_ASSIGNMENT_
Return, word for word, the lines of the listing below from the one with "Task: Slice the" through the one with "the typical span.", and no other lines.

_EXERCISE DATA_
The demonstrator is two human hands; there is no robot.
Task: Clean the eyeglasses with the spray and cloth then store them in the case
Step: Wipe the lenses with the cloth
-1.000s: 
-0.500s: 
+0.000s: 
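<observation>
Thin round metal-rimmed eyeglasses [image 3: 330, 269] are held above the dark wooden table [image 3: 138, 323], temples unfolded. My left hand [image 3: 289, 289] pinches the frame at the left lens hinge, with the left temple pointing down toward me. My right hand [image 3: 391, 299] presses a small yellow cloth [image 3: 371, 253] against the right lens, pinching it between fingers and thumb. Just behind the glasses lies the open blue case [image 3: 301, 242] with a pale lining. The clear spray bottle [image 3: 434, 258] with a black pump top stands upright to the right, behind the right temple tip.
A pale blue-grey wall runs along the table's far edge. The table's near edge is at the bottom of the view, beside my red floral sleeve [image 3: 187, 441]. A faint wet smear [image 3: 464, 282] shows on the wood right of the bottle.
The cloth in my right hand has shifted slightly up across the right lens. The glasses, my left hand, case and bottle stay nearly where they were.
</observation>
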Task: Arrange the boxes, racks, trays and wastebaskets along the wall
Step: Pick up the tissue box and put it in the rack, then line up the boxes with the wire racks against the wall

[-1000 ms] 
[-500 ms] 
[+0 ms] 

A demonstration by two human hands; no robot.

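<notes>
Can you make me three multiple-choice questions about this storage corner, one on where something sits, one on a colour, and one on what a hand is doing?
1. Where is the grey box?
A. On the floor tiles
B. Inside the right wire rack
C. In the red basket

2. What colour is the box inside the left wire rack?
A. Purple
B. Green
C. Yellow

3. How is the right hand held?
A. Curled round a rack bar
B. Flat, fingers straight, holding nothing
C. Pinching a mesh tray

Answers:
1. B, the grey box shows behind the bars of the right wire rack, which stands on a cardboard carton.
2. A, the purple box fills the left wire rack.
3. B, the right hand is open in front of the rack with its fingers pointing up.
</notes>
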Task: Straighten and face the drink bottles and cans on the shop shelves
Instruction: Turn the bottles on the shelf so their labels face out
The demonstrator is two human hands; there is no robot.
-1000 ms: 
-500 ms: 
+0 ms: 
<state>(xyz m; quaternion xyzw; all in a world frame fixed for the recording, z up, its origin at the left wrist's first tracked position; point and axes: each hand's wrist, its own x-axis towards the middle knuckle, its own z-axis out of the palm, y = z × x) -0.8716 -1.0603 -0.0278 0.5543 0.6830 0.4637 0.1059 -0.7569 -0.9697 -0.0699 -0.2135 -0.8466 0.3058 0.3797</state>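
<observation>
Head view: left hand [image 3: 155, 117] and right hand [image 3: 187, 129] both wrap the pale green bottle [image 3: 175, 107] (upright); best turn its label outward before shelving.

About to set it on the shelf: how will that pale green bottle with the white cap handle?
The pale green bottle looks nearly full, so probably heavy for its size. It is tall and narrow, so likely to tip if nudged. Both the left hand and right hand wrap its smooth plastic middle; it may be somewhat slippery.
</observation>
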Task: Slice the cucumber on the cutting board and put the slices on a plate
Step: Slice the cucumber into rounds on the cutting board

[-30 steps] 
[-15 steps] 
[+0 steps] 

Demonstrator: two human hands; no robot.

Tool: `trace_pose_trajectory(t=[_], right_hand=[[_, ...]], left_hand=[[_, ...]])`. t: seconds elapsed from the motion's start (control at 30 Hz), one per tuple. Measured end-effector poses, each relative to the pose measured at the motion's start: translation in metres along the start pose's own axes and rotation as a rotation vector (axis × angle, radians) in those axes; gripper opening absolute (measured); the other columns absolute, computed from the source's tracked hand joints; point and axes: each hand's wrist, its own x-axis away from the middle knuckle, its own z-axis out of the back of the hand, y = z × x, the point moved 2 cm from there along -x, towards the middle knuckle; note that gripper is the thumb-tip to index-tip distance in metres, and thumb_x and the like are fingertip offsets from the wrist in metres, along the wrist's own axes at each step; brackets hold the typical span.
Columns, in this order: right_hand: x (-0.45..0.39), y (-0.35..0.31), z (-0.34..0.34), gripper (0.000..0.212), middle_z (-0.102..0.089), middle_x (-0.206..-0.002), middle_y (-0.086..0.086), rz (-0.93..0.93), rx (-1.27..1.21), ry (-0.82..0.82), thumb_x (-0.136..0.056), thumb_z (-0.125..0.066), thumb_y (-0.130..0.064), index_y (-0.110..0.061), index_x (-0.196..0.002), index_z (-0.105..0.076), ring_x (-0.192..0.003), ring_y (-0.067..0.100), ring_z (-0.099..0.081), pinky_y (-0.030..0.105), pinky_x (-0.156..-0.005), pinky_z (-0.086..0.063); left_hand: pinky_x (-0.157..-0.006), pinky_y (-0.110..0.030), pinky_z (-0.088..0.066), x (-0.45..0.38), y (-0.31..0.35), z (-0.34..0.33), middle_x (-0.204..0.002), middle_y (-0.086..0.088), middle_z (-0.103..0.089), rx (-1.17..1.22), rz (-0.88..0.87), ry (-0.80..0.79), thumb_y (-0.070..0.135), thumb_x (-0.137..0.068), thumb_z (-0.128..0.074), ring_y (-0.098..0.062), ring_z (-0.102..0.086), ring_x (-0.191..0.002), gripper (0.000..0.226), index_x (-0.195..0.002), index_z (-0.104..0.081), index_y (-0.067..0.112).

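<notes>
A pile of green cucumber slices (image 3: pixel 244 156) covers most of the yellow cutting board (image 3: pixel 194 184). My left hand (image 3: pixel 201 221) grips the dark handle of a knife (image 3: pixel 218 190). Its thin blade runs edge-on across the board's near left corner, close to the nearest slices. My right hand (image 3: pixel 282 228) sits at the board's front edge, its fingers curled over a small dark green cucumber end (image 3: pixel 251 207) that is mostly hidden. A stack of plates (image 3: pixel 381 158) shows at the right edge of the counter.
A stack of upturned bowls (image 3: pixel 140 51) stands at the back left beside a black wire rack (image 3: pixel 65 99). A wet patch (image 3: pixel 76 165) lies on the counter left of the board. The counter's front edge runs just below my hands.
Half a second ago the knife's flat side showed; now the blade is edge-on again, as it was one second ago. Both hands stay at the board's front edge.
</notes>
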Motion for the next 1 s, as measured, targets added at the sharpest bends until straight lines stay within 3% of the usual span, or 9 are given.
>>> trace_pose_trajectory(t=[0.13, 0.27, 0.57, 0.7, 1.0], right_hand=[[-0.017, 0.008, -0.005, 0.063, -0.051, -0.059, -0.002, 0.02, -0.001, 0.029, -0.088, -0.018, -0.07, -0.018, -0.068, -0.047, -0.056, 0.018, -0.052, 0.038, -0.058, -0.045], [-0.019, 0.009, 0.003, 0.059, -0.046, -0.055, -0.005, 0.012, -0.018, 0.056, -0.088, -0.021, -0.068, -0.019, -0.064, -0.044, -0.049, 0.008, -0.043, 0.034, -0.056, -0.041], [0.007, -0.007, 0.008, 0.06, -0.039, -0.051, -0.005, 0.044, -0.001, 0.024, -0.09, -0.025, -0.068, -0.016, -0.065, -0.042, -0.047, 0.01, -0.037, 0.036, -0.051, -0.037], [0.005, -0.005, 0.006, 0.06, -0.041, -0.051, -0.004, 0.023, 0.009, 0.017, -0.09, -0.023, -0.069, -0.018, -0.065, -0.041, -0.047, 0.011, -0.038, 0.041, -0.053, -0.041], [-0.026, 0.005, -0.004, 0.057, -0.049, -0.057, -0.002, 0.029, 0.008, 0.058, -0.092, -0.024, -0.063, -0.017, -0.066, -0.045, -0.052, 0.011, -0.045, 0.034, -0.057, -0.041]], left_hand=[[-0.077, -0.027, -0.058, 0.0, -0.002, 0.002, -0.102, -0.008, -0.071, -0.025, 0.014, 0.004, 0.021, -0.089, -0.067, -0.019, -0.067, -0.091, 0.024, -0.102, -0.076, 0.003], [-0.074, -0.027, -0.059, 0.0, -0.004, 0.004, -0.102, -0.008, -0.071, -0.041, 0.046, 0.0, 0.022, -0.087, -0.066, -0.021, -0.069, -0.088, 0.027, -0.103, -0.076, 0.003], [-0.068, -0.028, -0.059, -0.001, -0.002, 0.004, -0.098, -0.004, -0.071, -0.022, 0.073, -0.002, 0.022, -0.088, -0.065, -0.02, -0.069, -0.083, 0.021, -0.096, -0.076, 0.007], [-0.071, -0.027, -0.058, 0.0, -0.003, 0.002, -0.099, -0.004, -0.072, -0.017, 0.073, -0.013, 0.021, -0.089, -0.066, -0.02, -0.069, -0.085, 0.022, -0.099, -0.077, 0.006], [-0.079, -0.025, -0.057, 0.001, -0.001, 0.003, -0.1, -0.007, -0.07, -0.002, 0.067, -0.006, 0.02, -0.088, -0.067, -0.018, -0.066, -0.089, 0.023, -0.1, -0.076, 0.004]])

_WRITTEN SOLUTION_
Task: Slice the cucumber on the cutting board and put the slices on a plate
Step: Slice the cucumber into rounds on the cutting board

[-30 steps] 
[-15 steps] 
[+0 steps] 

Demonstrator: two human hands; no robot.

Tool: `trace_pose_trajectory(t=[_], right_hand=[[_, ...]], left_hand=[[_, ...]])`. t: seconds elapsed from the motion's start (control at 30 Hz), one per tuple. Measured end-effector poses, each relative to the pose measured at the motion's start: translation in metres along the start pose's own axes and rotation as a rotation vector (axis × angle, radians) in those axes; gripper opening absolute (measured); the other columns absolute, computed from the source's tracked hand joints; point and axes: each hand's wrist, its own x-axis away from the middle knuckle, its own z-axis out of the back of the hand, y = z × x, the point moved 2 cm from there along -x, towards the middle knuckle; note that gripper is the thumb-tip to index-tip distance in metres, and thumb_x and the like are fingertip offsets from the wrist in metres, along the wrist's own axes at each step; brackets hold the typical span.

A complete answer has now been given.